Cestra, assistito dagli avvocati Angelo Palmieri e Sinuhe Luccone, assiste in videoconferenza dal carcere di Terni. Il marocchino, detenuto per furto, rapina e ricettazione, dopo aver ricordato di esser andato qualche volta nella cella di Cestra per un caffè afferma: «Mi ha confessato che era lui che l'aveva ucciso. E neanche il Ris riusciva a capire». Il detenuto racconta di essersi allarmato, di non aver dormito per una settimana e di aver poi riferito la conversazione alla polizia penitenziaria. Il pubblico ministero Vittorio Misitilo incalza perché chiarisca meglio. Peraltro la versione è contestata dalla difesa che rimarca come, nonostante la cella di Cestra fosse sotto intercettazione, di quel dialogo non c'è traccia nelle trascrizioni.
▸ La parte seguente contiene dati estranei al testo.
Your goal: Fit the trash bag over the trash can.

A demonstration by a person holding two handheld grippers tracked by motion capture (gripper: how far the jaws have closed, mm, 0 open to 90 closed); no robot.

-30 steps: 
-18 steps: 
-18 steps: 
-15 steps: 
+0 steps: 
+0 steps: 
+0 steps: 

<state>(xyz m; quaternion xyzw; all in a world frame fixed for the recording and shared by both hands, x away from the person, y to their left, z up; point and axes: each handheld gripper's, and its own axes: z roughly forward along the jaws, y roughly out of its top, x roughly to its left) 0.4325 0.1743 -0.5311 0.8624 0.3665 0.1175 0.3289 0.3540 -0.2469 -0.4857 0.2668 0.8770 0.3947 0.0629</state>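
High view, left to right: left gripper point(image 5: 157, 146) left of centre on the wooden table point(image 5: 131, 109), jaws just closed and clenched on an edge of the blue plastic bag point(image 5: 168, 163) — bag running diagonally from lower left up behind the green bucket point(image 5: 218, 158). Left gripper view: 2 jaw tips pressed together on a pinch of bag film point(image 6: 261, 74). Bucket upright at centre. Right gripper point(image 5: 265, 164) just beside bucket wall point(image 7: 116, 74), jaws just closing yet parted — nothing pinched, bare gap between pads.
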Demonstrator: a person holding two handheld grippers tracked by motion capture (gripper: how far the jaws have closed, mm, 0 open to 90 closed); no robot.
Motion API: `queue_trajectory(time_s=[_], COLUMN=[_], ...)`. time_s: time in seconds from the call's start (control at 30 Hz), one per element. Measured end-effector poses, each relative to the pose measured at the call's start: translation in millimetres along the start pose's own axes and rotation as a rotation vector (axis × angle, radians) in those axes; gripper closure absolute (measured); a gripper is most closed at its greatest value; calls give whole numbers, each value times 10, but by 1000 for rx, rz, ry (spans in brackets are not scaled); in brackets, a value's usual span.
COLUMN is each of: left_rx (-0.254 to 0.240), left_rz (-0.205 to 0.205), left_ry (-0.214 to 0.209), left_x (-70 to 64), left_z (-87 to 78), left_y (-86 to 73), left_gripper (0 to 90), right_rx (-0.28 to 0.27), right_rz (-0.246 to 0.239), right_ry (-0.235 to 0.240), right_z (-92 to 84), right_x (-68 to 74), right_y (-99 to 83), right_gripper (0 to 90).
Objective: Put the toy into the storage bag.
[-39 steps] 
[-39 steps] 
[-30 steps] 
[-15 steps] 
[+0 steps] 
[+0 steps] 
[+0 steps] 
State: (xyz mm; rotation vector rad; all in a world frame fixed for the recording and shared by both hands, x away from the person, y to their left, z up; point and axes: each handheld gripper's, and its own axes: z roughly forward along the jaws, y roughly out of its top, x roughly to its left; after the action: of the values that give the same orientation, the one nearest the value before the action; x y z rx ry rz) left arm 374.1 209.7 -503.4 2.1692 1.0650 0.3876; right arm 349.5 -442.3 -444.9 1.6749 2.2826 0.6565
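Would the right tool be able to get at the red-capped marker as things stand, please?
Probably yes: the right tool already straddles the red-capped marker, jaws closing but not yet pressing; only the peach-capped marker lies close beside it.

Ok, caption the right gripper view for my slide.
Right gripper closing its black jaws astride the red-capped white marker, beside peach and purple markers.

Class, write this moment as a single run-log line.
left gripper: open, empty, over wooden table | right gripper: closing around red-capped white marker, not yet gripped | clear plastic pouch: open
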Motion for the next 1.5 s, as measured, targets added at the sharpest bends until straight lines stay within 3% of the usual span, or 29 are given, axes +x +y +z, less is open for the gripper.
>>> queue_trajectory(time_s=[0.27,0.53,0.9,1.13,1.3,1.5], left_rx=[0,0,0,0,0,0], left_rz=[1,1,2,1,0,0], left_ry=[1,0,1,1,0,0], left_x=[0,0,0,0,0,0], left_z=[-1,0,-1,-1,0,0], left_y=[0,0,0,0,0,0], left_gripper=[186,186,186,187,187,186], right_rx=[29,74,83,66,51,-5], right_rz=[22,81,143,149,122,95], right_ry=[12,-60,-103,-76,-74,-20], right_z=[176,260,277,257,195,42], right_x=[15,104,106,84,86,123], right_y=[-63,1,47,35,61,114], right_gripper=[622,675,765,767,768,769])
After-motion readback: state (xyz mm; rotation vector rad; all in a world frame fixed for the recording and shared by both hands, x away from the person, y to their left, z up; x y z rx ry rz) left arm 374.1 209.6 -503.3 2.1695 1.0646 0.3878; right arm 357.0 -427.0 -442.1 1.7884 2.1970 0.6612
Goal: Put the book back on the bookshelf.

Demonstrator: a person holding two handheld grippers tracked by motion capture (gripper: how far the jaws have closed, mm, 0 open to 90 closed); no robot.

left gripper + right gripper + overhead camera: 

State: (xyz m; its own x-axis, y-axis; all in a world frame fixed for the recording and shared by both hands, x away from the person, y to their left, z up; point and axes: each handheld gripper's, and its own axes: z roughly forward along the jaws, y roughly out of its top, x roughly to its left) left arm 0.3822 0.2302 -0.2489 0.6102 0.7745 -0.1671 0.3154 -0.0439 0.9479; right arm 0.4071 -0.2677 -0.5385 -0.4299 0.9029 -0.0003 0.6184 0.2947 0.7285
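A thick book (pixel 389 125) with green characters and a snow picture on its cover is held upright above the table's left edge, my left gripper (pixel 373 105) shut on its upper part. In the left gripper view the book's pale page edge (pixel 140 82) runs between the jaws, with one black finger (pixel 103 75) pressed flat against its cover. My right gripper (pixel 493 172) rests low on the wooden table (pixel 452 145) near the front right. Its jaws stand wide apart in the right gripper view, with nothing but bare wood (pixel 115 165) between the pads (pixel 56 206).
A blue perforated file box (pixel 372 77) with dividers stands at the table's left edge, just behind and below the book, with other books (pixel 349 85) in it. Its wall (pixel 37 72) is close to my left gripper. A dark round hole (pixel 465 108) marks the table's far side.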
Il teste riferisce due momenti diversi, il primo nel quale Cestra si sarebbe adirato per l'arrivo di un altro detenuto che chiedeva al marocchino le cuffiette per ascoltare la radio, avrebbe sbattuto il blindo della porta e, tra sè, avrebbe affermato sempre secondo la versione del teste "odio i vecchi, ne ho ammazzati tre, ora ammazzo il quarto".

Ne sarebbe seguita una conversazione a due, nella quale a dire del marocchino Cestra sarebbe stato più esplicito ammettendo l'omicidio. «Ho ascoltato quello che mi diceva senza fare troppe domande», prosegue il teste che accenna a un altro episodio: avrebbe visto Cestra con un «bastone di carta cercare di recuperare qualcosa nella cella che era sotto sequestro dell'autorità giudiziaria. Forse ha fatto un errore». Il pm insiste ancora e dal verbale di interrogatorio del teste ripete le parole che questi ha attribuito a Cestra: «ho usato una tecnica particolare senza fare rumore. Anche la guardia non si è accorta di nulla. Se dovessero scoprire qualcosa dirò che sono stati i poliziotti o qualcuno pagato». Chiesti dai difensori di Cestra chiarimenti sul perché il loro assistito si sarebbe arrabbiato, sul giorno del colloquio, non indicato dal teste, e sulla frequentazione tra i due. Punto sul quale anche il presidente della corte chiede lumi, con il teste che aggiunge di non aver avutopiù rapporti con Cestra limitandosi a dei saluti quando si incontravano.

A domanda del presidente il teste nega di aver avuto dei risentimento nei confronti di Cestra. Ascoltato poi un infermiere del carcere che dichiara che Mari stava spesso al letto e che di lui si occupava Cestra in quanto zoppicava. Anche gli agenti della polizia penitenziaria confermano che Cestra assisteva il compagno di cella.
Un'attività che, nel gergo carcerario, si definisce piantone e per la quale, come confermato dallo stesso Cestra nelle spontanee dichiarazioni rese, percepiva 230 euro mensili. Punto sul quale anche l'avvocatura dello Stato, per la responsabilità civile del ministero, chiede spiegazioni. Solo uno degli agenti penitenziari sentiti è intervenuto a soccorrere Bassi, impiccato con un lenzuolo alla grata e con i piedi specifica l'assistente capo che toccavano terra. Parte civile per la famiglia Bassi gli avvocati Rolando Iorio e Giuseppe Spaziani.